It just made avoiding the Knights even harder. There weren’t many walking around this time of morning luckily, that would change when everyone went to work. I kept my head down in submission, though that rarely stopped one of them from stopping me in the streets. I raised my eyes to give a passing Knight a fleeting glimpse. A massive figure, clad in chainmail made from a titanium alloy, one of the only examples of alloy surviving, with the helmet covering the whole head with a visor of black glass covering the eyes so we couldn’t see their faces when they attack us. A whip and short sword was clipped to the belt, making the Knight’s bulk even more imposing. 
There were rumours that the Knights were made by sorcery. If someone said that in the presence of a Knight they would be hacked to death on the spot.

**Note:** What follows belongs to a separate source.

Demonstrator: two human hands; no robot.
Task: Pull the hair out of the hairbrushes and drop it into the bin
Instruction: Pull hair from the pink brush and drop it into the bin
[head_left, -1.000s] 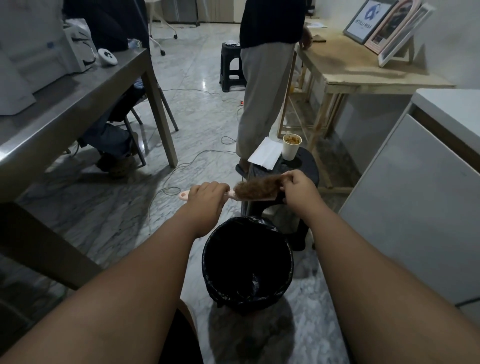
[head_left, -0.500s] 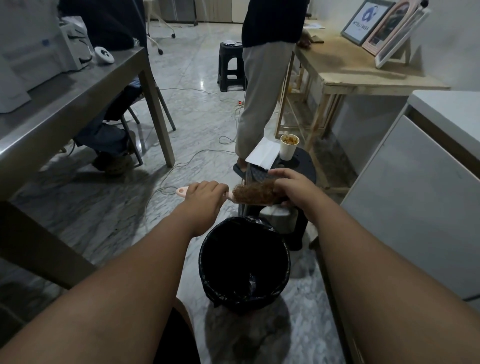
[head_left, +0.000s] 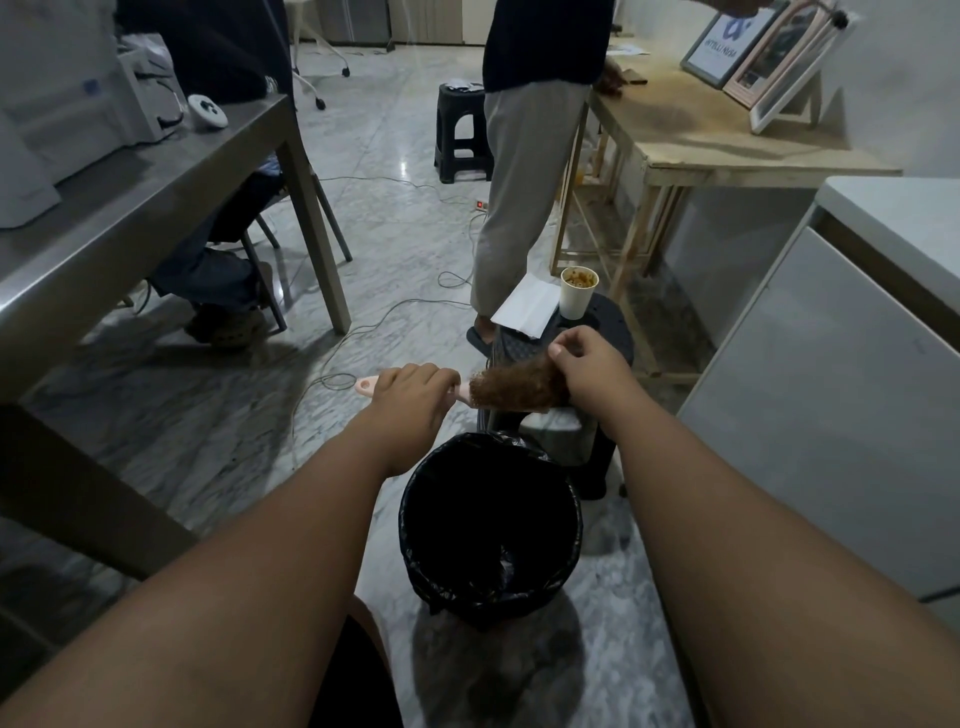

I blew out a breath as the weight of the sawn lumber made my muscles ache. I swore the loads were growing heavier each day. Working at the Incinerator paid the bills, put food in the stomachs of the family, and indeed Incinerator work was better than working in the fields or the Overcity, working as squires or manservants for the High Court or the Knights. I knew people of my district who worked there. They were never the same after. Working as manservants and housekeepers to the High Court was the worst profession in the City. The slaves were made to do degrading work all over suites and living areas, humiliated infront of High Court members. They were more jester than worker.  
My job was simple; make sure the burners always had wood to burn. No one spoke unless it was to give orders or answer a question from a passing Knight. Speech was forbidden in the workplace, sometimes punishable by death or a beating, depending on the severity, except for the supervisors to give orders and listen to explanations about this and that. The knights stood in the background, thick fingers coiling around their weapons, making it clear what would happen if anyone so much as spoke. It wasn’t easy to ignore the massive armour clad figures. They often enjoyed harassing people. Today it was my turn. 
Two Knights were stood close to the wood bins where I was working with others, their black visors making it hard for us brave enough to look up at them to figure out which of us they were speculating would be good prey. I’d just picked up another lumber pile with a girl my age - I was 19 - and taking deep breaths to stop the urge to drop it to give my aching limbs time to recover after loads of practice, before the Knights moved forwards towards me. The other slaves backed away, looking down at their toes to stop the Knights from bullying them in turn. 
One of the Knights pointed at me to his friend, before he moved closer to me, jabbing his finger in my chest. “ You,” the voice was like fingernails scraped down a slate. “ Why do you not pick up your pace?” 
I kept my eyes down, hoping they would think I was mute. They didn’t. “ Answer him!” The other Knight roared, drawing the attention of some of the other slaves and Knights. I looked up, but kept my head bowed. It was a good idea to keep the head bowed to show submission. “ I am taking it slowly,” I started saying. “ That way I don’t feel exhausted by the end of the shift. Its a rule to consolidate your strengths.”
The Knights knew this. Slaves worked here all day and night, and they worked in shifts till the sun was high in the sky, then they had a brief break before working again for a shorter time. 
The first Knight nodded, voice surprisingly mild as if he hadn’t just threatened me with his size. “ Good. For a moment I thought you were being stupid.” The Knights turned to leave, and I relaxed. I was just turning back to carry on with my work, when the whip cracked and a searing pain went through my back. I collapsed to the ground in pain, breathing in and out. The First Knight stepped towards me, and picked me up by the scruff of my neck. An oily smell wafted from the helmet. The voice close to my ear made me shudder. It was cold as ice. “ Next time, answer our questions properly with the proper decorum.”
The Knight dropped me to the ground in a heap. 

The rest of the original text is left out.